Hong Kong’s economy had already been clobbered by months of social unrest before the coronavirus outbreak and is expected to contract further this year. Standard Chartered is among nearly a dozen banks that have announced plans to provide relief to struggling small businesses and mortgage borrowers in the city.
The epidemic, which has infected more than 82,000 people globally, has slowed the return to work following the Lunar New Year holiday in China, closed schools in Hong Kong into April and forced the cancellation of public gatherings throughout the region, including the Hong Kong marathon, which Standard Chartered sponsors.
On Wednesday, Hong Kong’s government said it would hand out HK$10,000 (US$1,200) in cash to permanent residents who are 18 years old or older as part of a HK$120 billion relief package to try to boost the city’s economy.
The disruption to business in Hong Kong and other parts of the region has caused lenders ranging from DBS to HSBC to say they expect to set aside additional provisions for bad loans in the first quarter, but view the risk as short term and manageable.
“Who knows, with the virus, how this is going to progress. We hope that this is a little bit more of that V-shape [recovery] that we have been talking about, but we’ll see how that plays out," Winters told CNBC. "As it spreads to the rest of the world, the idea that it will be a quick recovery seems a little more remote.”
The bank said that its provisions for credit impairment, or loan losses, increased by $166 million to $906 million in 2019, driven in part by a deterioration in the macroeconomic outlook, including the downward revision to Hong Kong gross domestic product (GDP) in the second half of the year. The city’s economy fell into a technical recession in the third quarter.
Andy Halford, Standard Chartered’s chief financial officer, said it was difficult to put a precise number on potential loan losses in the first quarter as a result of the slowdown in Asia due to the virus, but momentum had been good in the first two months of the year.
“We expect March will be affected more by the coronavirus,” Halford said on a conference call with journalists. “How long it goes on and how many countries it impacts is clearly a question which most of us find quite difficult to answer with clarity at this point in time.”
For the year, operating income, which is similar to revenue in the US, rose 4 per cent to US$15.4 billion, led by gains in investment banking and commercial banking units.

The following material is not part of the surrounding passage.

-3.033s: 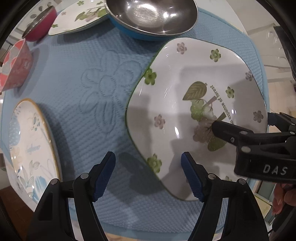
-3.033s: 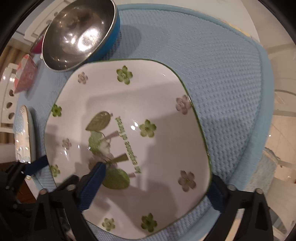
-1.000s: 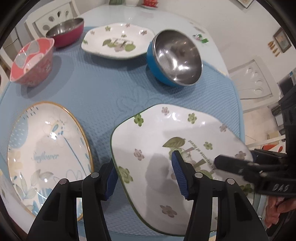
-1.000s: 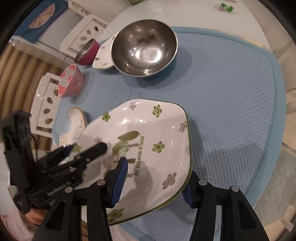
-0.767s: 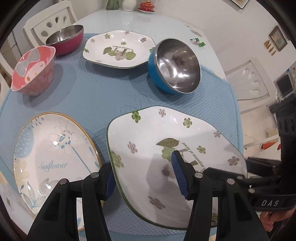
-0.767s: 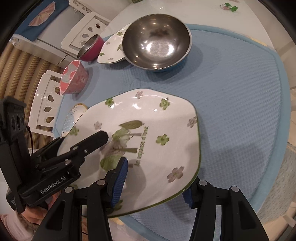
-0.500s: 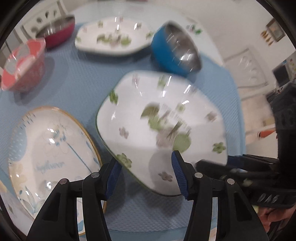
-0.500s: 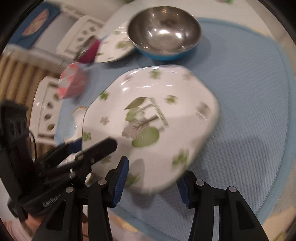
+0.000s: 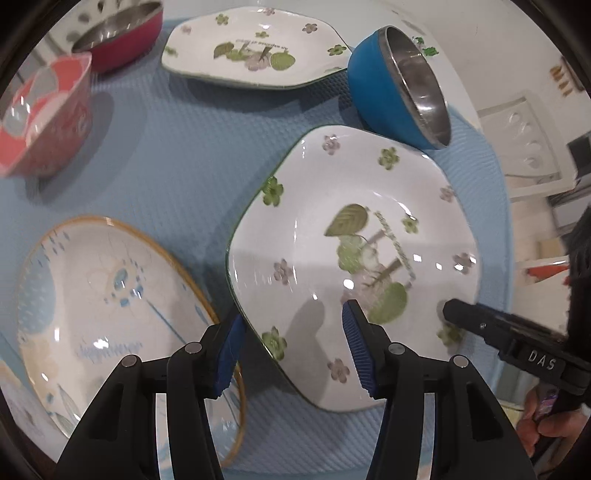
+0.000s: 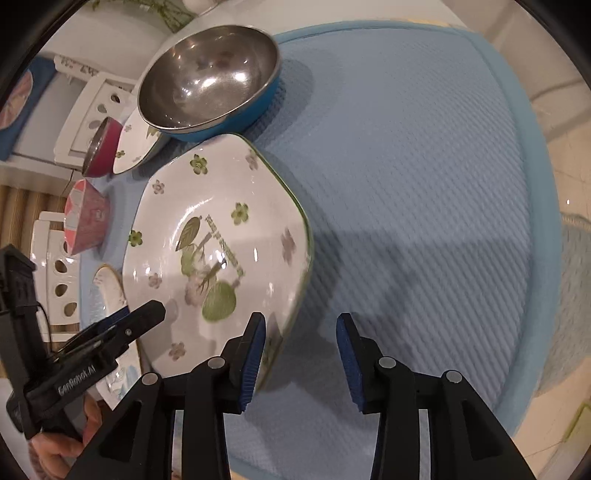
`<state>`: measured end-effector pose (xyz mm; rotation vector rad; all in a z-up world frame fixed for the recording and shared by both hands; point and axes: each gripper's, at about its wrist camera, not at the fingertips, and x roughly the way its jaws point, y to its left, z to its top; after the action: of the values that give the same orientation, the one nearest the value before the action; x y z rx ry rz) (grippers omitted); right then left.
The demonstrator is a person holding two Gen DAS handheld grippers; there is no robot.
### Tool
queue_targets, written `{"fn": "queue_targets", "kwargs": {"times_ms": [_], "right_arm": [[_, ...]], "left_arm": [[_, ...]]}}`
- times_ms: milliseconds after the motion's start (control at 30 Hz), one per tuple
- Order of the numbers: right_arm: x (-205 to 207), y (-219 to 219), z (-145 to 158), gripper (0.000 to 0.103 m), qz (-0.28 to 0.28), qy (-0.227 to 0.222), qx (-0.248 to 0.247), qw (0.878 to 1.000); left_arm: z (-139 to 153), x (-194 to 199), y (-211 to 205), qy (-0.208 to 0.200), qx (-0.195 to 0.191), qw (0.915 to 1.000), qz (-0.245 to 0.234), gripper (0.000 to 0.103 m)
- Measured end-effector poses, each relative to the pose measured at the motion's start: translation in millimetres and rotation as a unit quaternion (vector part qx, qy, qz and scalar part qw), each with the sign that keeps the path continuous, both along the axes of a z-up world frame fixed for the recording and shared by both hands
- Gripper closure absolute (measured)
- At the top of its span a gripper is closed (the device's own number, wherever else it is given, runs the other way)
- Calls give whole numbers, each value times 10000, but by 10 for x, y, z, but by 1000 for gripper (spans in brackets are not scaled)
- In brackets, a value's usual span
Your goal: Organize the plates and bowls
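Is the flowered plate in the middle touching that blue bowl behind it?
Cannot tell. In both wrist views the flowered plate has its far rim meeting the blue bowl with no mat between, but the overlap hides any contact.

Count on the blue mat [image 9: 177, 173]: plates 3, bowls 3.
Plates: 2 green-flower plates, near one [image 9: 354, 258] and far one [image 9: 255, 48]; 1 gold-rimmed sunflower plate [image 9: 96, 306].
Bowls: 1 blue steel bowl [image 9: 391, 85], 1 red steel bowl [image 9: 122, 33], 1 pink patterned bowl [image 9: 40, 122].
Claws: 2, left claw [image 9: 291, 350] and right claw [image 10: 301, 354].
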<state>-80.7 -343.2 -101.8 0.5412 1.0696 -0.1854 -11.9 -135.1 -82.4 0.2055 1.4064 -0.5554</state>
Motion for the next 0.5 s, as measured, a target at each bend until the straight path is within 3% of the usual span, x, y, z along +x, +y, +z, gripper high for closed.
{"fn": "queue_targets", "kwargs": {"times_ms": [133,300,433,500], "right_arm": [[102,-73,14,65,-133,-230,-97,9996],[170,-224,21,65,-293,-562,97,9979],[180,-334,42,83,-36,-590,271,9979],[216,-315,46,83,104,-539,203,9983]], "left_arm": [[-19,65,-113,-322,271,9988,-265,51],[-137,178,-125,-225,196,9995,-136,51],[-149,191,-107,-131,78,9998,-97,51],[-134,166,-117,-218,92,9994,-240,52]]}}
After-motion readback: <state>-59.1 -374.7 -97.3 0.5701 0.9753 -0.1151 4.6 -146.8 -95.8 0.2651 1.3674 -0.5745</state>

Net interest income declined by 1.6 per cent to US$7.67 billion, it added.
The investment bank reported a 12 per cent gain in pre-tax profit to US$2.32 billion for the year despite a 24 per cent drop in pre-tax profit in the corporate and institutional bank in the fourth quarter. Pre-tax profit in the commercial bank more than doubled to US$448 million last year.
Since joining the bank in 2015, Winters has flattened its management and cut thousands of jobs to restructure its business. The lender returned to a profit in 2017 after two years of losses amid its restructuring.

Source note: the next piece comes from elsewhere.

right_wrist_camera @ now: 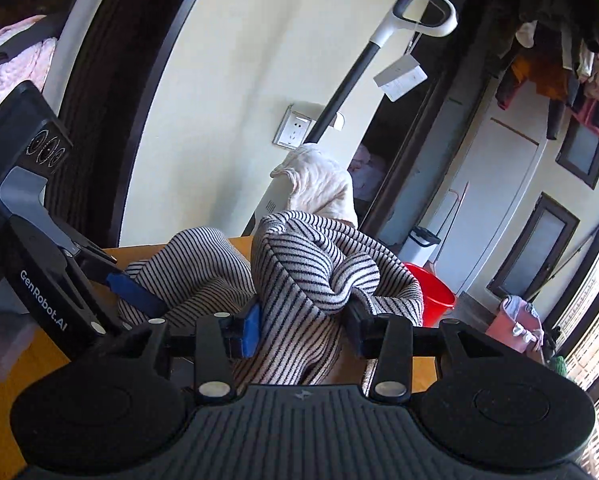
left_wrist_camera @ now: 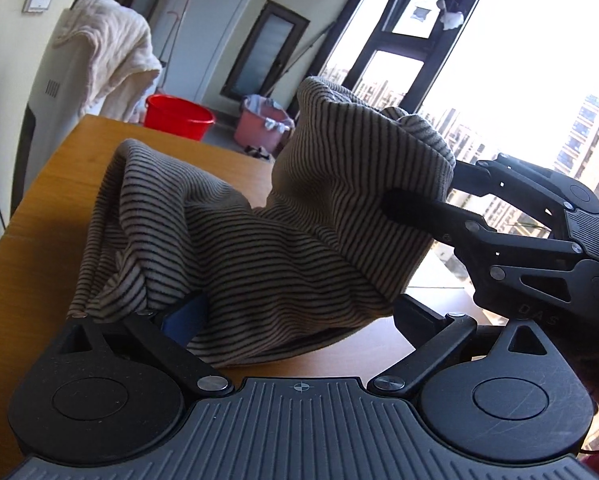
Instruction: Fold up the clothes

Underlying pre-tax profit in Hong Kong, the bank’s biggest profit centre, increased 4 per cent to US$1.7 billion in 2019.
On a conference call, Winters said the bank had relatively “low take-up” among customers in Hong Kong of its loan relief programmes, but that could increase as more businesses in the city are affected. The bank also has had a small increase in delinquencies, but the amount is not material at this point, he said.
Standard Chartered also provided a brief update on its planned virtual bank with PCCW, HKT and Ctrip Finance, saying the stand-alone lender is in “beta testing”. Eight virtual banks are expected to debut in Hong Kong later this year.